お風呂の効果は体が温まることにあります。体が温まると血管が広がり、それが疲労回復につながるので、お風呂を上がった後もすぐに服や靴下を身につけ、保温を忘れないようにすることでしっかり疲れを取ることができます。
入浴の効果を高めるために受験生におすすめなのは、炭酸系の入浴剤です。炭酸ガスが皮膚から吸収されることで血管を広げてくれる作用があります。疲労回復だけでなく頭の血流も良くなり、勉強にも効果が期待できます。
他には、アロマオイルの中から、ラベンダーや柑橘類の香りなど自分の好きなものを探し、洗面器に数滴垂らしてお風呂場に置くことでも、気分転換やストレス解消になります。受験生だとなかなか遊ぶ機会もなく、お風呂をリフレッシュの場としている人も多いのではないでしょうか。音楽を流したり、脱衣室の電気はつけたままで、お風呂場の電気を消してみたり、LEDのキャンドルなどをお風呂場に置いてみたりするのも良いでしょう。自分が落ち着く匂いや薄暗い空間に囲まれることで、副交感神経を高めて、質の高い休息が取れるようになります。気分転換の一つとして30㎝ほど湯船にお湯を張る半身浴をしながら勉強するのもいいかもしれませんが、あくまでも休息の場としてお風呂を使うことが大切です。
忙しい生活を送る受験生へ
塾や図書館で夜遅くまで勉強している受験生の中には、入浴後すぐ就寝しなければならない人も多いでしょう。
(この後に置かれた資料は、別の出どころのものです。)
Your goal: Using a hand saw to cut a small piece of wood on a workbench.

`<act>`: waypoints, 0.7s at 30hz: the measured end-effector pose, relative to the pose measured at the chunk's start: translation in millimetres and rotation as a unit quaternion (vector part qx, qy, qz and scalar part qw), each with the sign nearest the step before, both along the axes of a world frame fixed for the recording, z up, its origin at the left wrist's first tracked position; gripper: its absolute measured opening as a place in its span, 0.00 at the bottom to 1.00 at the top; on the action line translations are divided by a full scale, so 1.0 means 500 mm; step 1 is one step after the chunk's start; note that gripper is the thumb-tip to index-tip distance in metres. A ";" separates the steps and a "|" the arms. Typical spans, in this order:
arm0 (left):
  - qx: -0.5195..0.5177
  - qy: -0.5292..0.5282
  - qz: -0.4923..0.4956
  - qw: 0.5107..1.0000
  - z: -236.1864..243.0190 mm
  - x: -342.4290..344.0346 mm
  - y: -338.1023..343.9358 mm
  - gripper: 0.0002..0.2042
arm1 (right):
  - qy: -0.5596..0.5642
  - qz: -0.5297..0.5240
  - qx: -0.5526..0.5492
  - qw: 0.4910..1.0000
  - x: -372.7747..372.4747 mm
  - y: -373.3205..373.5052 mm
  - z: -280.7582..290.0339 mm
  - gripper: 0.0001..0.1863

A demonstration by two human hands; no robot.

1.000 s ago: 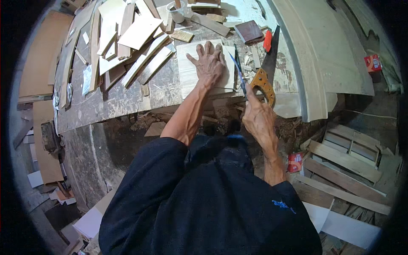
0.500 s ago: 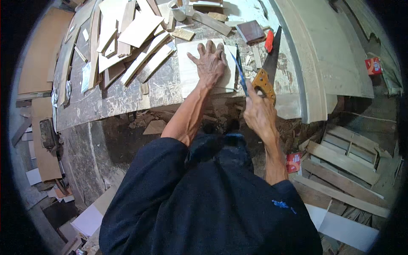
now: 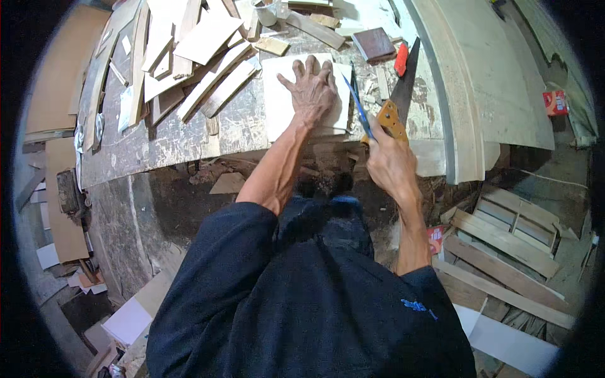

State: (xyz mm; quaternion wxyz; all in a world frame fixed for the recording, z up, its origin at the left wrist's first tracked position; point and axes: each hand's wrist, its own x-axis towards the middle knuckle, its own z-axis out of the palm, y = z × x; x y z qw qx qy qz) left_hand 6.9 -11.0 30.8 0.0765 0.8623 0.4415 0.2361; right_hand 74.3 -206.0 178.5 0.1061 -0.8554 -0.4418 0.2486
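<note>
My left hand (image 3: 310, 88) lies flat with its fingers spread on a pale wooden board (image 3: 282, 116), pressing it to the workbench at the front edge. My right hand (image 3: 392, 162) is closed round a tool with a thin blue blade (image 3: 360, 107), which looks like a handsaw seen edge-on. That blade slants up and left beside the board's right edge; whether it touches the wood I cannot tell. My fingers hide most of its grip. Just beyond that hand lies another handsaw (image 3: 406, 79), with a yellow-orange handle and dark blade.
Offcuts (image 3: 208, 47) pile up on the bench's left. Farther back are a cup (image 3: 265, 12), a dark brown block (image 3: 373, 45) and a red object (image 3: 401, 60) beside the saw. A long edged panel (image 3: 457, 94) runs along the right. Boards (image 3: 504, 242) litter the floor at lower right.
My right hand has shifted slightly right and nearer the loose saw's handle, covering more of it, and the blue blade has moved with it. My left hand stays on the board.
</note>
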 end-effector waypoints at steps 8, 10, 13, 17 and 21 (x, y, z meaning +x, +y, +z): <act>0.013 0.016 -0.003 1.000 -0.009 0.004 -0.003 0.18 | -0.054 0.083 0.111 0.989 0.023 -0.001 -0.038 0.30; 0.004 0.007 0.004 1.000 -0.007 0.001 0.008 0.18 | -0.053 0.070 0.080 0.993 0.022 -0.005 -0.022 0.31; 0.010 0.026 0.009 1.000 -0.005 0.000 -0.004 0.18 | -0.026 0.053 0.046 0.997 0.022 -0.018 0.016 0.31; -0.003 0.009 0.007 1.000 -0.001 0.004 0.002 0.18 | -0.062 0.101 0.130 0.984 0.034 -0.005 -0.032 0.26; 0.004 0.014 0.018 1.000 -0.003 0.006 -0.003 0.17 | -0.088 0.071 0.113 0.987 0.038 -0.027 -0.027 0.29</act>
そのようなときは体が温まりすぎて眠りにくくならないよう、湯船につかる時間を5分程度にとどめるなど、少し気を配るだけでも十分です。無理に理想的な入浴法を守るより、しっかりと睡眠を取ることの方が大切です。週末などに時間を取れる場合は、理想的な入浴法を試してみてください。
お風呂はただ体を洗う場所であるだけでなく、疲労回復や、リフレッシュ、質の良い睡眠に導くなどのさまざまな効果があります。受験は長期戦なので、お風呂に入って日々の疲れを取ることも重要です。食事や睡眠に気を付けるのと同じように、効率良く勉強をするための生活習慣の一つとして入浴法をうまく活用し、受験を乗り切ってください。